> Goal of the exercise: Each line in the records that mentions the word "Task" needs to be listed.
-- Data excerpts follows --
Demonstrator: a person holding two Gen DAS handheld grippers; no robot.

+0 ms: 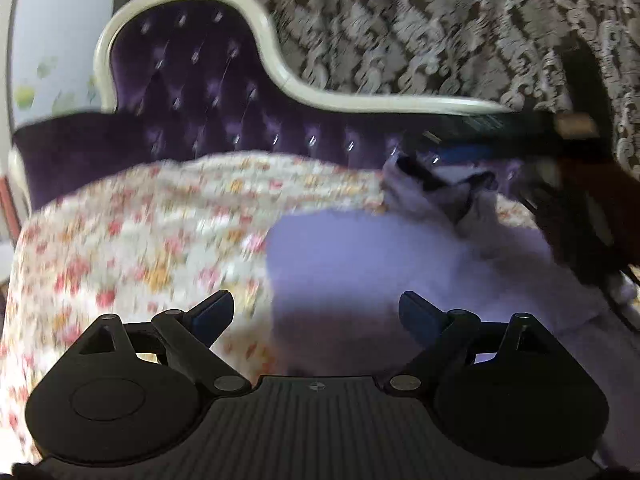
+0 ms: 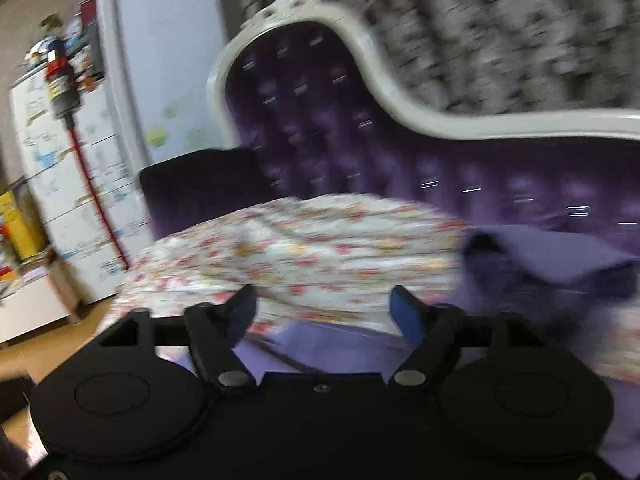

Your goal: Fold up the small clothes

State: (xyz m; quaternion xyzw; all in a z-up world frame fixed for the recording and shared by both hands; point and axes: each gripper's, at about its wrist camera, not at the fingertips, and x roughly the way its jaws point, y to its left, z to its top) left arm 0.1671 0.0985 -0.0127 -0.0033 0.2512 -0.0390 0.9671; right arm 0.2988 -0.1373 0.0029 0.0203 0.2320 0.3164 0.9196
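My left gripper point(image 1: 316, 312) hangs with fingers spread wide and nothing between them. The pale lilac garment point(image 1: 360, 256) lies flat on the floral sheet point(image 1: 140, 240), just ahead at twelve to one o'clock, its bunched end trailing toward two. My right gripper point(image 2: 324, 312) is likewise splayed and empty, with lilac cloth directly under its tips. Blur hides which is nearer.

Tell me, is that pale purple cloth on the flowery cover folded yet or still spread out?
Partly folded, as far as the blur allows. In the right wrist view the purple cloth has one doubled-over flap; the left wrist view shows it bunched at its far end on the flowery cover.
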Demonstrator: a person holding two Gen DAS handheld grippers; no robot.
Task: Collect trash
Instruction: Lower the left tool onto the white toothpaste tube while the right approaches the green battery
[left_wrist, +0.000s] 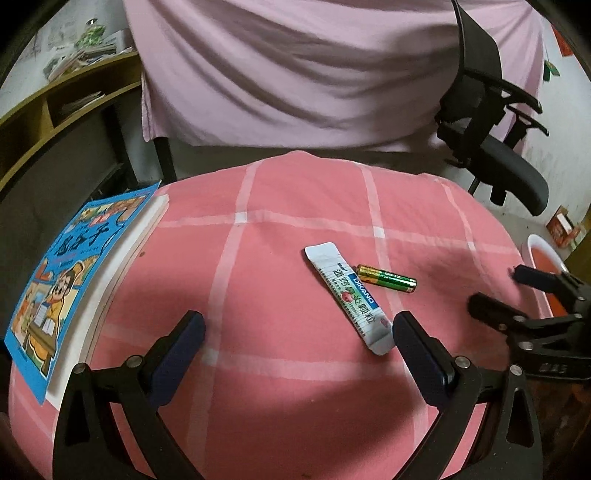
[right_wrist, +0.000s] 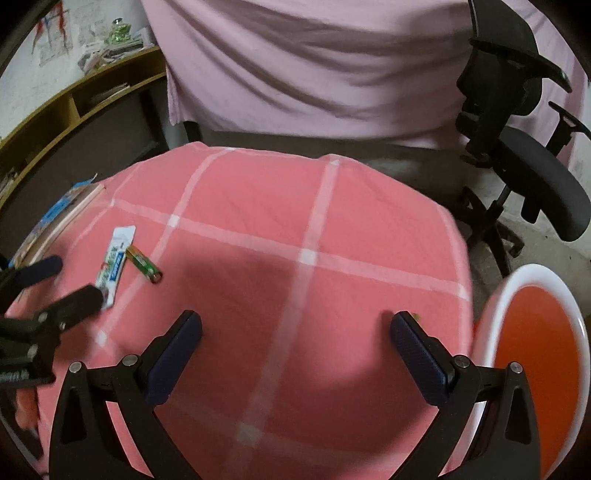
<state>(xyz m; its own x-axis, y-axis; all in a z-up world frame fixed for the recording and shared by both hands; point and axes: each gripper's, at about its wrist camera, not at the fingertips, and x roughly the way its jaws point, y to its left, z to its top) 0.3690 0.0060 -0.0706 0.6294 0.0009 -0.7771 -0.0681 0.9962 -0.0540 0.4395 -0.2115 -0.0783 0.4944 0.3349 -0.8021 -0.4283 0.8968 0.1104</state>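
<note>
Battery (left_wrist: 386, 278) right of sachet (left_wrist: 347, 295) — touching

Black hand-held gripper (left_wrist: 298, 328), navy pads (left_wrist: 421, 350)

From my right wrist feed the bin (right_wrist: 532, 354) runs off the lower right edge, so I only get part of its rim. The book (right_wrist: 55, 218) is a sliver at the left there (cover unreadable). The sachet (right_wrist: 112, 264) is smeared, and its near end slips behind the left gripper (right_wrist: 62, 280). On my left feed the right gripper (left_wrist: 517, 295) blurs near the frame edge.
</note>
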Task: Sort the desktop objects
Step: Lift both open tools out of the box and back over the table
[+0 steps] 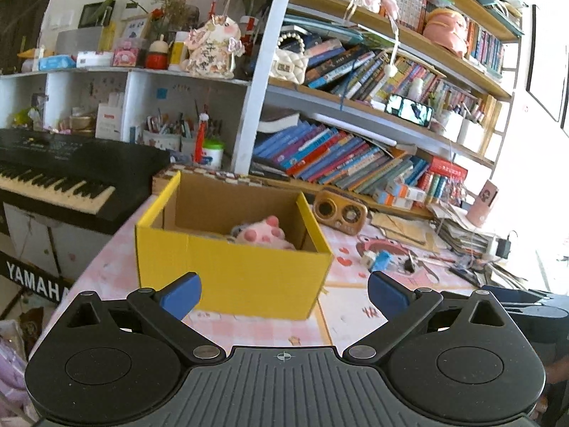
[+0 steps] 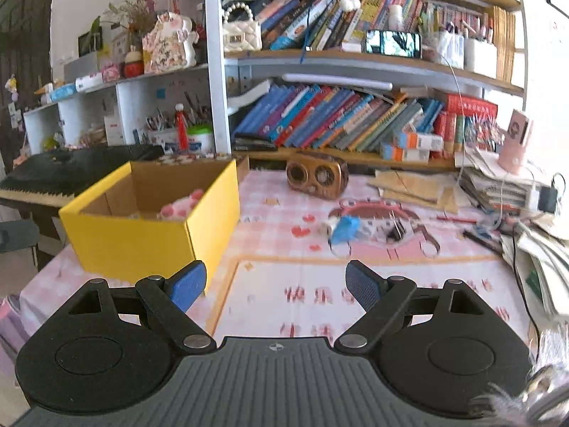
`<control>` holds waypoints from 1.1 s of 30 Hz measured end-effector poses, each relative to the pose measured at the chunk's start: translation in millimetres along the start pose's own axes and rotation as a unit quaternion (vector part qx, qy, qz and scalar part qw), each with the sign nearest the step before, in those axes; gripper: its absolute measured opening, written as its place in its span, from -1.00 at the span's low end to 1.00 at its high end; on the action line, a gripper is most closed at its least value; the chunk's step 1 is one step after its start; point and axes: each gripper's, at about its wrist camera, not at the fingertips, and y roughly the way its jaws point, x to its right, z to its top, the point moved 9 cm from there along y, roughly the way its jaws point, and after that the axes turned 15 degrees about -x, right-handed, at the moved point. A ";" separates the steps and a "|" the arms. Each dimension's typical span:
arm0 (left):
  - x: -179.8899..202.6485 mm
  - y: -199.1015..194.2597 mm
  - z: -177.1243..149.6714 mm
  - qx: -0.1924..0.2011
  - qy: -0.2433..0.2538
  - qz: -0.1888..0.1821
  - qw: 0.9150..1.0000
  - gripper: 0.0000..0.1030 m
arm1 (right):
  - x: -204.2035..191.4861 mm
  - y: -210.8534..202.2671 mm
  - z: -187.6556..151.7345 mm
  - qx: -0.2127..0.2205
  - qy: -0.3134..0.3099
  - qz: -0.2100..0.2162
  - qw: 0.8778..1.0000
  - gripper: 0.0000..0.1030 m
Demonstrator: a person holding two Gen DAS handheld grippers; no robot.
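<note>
Both claws gape wide, nothing between the pads: left gripper (image 1: pixel 283 295), right gripper (image 2: pixel 276 286). Each tilts slightly down over the pink desk mat (image 2: pixel 306 284). Left view looks into the yellow cardboard box (image 1: pixel 231 267) at close range, pink plush toy (image 1: pixel 261 235) inside. Right view shows the blue object (image 2: pixel 343 229) mid-desk, blurred; its long axis can't be told. Wooden retro speaker (image 2: pixel 317 175) sits far, near the bookshelf.
</note>
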 end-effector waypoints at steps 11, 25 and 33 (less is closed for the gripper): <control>22.7 2.6 -31.9 -0.035 0.021 -0.025 0.999 0.97 | 2.3 -7.0 -42.7 -0.038 0.014 -0.011 0.999 0.65; 61.0 31.0 -63.9 -0.100 0.092 -0.027 0.990 0.97 | 10.4 -2.7 -71.1 -0.087 0.019 -0.032 0.995 0.84; 76.6 44.1 -64.1 -0.115 0.095 -0.044 0.988 0.97 | 30.9 -1.6 -74.2 -0.095 0.031 -0.050 0.994 0.87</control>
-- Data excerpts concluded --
> Response for this exercise:
Task: Collect trash
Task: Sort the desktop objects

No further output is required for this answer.